To crack WPA/WPA2 handshakes from a .cap file using Hashcat, you can use the following command:

hashcat -m 2500 (or 22000) capture.hccapx wordlist.txt

For this, you need to convert the .cap file to the .hccapx format first, which can be done using tools like cap2hccapx.

For John the Ripper, the command would look like:

john --wordlist=wordlist.txt --format=wpapsk capture.hccapx

John the Ripper also requires the handshake to be in a specific format, often a converted .hccapx or directly in John's own 'netntlm' format.

aircrack-ng -a 2 -w /usr/share/dict/wordlist-probable.txt --bssid CC:D0:83:70:22:E2 -l /tmp/wifitejrkm_0dh/wpakey.txt hs/handshake_wifi13-43-05.cap

PMKID hash

To crack a PMKID hash, you can use the following command for Hashcat:

hashcat -m 16800 pmkid_hash.txt wordlist.txt

Here, -m 16800 specifies the hash type for PMKID, pmkid_hash.txt is the file containing the captured PMKID hash, and wordlist.txt is your wordlist.
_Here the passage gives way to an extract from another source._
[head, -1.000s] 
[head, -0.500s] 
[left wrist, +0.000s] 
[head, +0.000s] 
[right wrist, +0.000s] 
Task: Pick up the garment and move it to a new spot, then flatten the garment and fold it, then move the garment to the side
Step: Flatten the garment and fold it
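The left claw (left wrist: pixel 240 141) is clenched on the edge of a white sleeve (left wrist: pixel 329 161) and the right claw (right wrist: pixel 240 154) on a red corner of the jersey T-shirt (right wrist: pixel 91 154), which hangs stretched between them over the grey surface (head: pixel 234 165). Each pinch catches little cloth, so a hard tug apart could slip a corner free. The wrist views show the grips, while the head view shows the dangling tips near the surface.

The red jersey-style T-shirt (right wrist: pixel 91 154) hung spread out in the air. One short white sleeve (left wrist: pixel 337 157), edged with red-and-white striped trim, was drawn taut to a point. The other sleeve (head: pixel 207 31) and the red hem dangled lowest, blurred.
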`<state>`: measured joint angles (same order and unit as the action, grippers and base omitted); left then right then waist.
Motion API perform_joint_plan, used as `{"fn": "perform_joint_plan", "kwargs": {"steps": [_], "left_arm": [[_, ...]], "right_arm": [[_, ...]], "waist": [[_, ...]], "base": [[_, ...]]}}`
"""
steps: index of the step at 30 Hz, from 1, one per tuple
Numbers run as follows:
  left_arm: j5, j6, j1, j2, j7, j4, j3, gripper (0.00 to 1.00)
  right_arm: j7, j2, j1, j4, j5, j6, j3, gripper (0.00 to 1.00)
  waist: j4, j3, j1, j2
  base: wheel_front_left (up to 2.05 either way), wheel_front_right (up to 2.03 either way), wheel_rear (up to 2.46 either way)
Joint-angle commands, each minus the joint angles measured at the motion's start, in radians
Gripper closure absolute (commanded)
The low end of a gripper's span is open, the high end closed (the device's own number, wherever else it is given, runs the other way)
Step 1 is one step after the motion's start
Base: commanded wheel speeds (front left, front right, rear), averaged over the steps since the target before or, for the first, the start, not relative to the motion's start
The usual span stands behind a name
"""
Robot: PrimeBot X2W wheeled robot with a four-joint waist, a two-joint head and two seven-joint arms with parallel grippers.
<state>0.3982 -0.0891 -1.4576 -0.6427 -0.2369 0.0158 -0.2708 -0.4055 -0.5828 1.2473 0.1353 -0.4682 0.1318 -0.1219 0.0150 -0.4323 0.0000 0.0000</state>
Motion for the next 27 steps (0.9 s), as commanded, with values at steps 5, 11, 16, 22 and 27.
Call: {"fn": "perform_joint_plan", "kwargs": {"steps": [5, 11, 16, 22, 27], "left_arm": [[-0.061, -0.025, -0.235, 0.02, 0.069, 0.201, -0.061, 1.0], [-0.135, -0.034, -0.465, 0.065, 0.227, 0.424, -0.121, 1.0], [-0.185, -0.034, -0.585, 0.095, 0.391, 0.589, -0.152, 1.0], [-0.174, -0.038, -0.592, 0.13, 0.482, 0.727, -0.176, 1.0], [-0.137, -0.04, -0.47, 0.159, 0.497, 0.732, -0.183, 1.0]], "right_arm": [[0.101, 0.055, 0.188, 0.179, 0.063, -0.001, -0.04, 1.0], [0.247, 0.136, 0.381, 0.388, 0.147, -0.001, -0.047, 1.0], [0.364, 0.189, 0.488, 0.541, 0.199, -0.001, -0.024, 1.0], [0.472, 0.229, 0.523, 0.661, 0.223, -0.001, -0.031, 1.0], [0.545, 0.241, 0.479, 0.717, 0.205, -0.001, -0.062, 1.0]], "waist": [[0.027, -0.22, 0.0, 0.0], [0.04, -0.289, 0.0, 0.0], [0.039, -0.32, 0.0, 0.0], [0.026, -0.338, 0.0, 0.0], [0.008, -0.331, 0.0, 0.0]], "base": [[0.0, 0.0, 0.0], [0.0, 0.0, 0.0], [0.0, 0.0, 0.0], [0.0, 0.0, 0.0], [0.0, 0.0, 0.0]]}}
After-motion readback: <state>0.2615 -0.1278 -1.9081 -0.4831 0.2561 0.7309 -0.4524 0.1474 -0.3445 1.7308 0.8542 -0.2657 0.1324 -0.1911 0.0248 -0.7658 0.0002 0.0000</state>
For John the Ripper, you'd first convert the PMKID hash into a format John can understand using hcxpcaptool or a similar conversion utility. Then, you can crack it using:

john --format=wpapsk pmkid_john_hash.txt

Here, --format=wpapsk specifies the hash type, and pmkid_john_hash.txt would be the John-readable hash.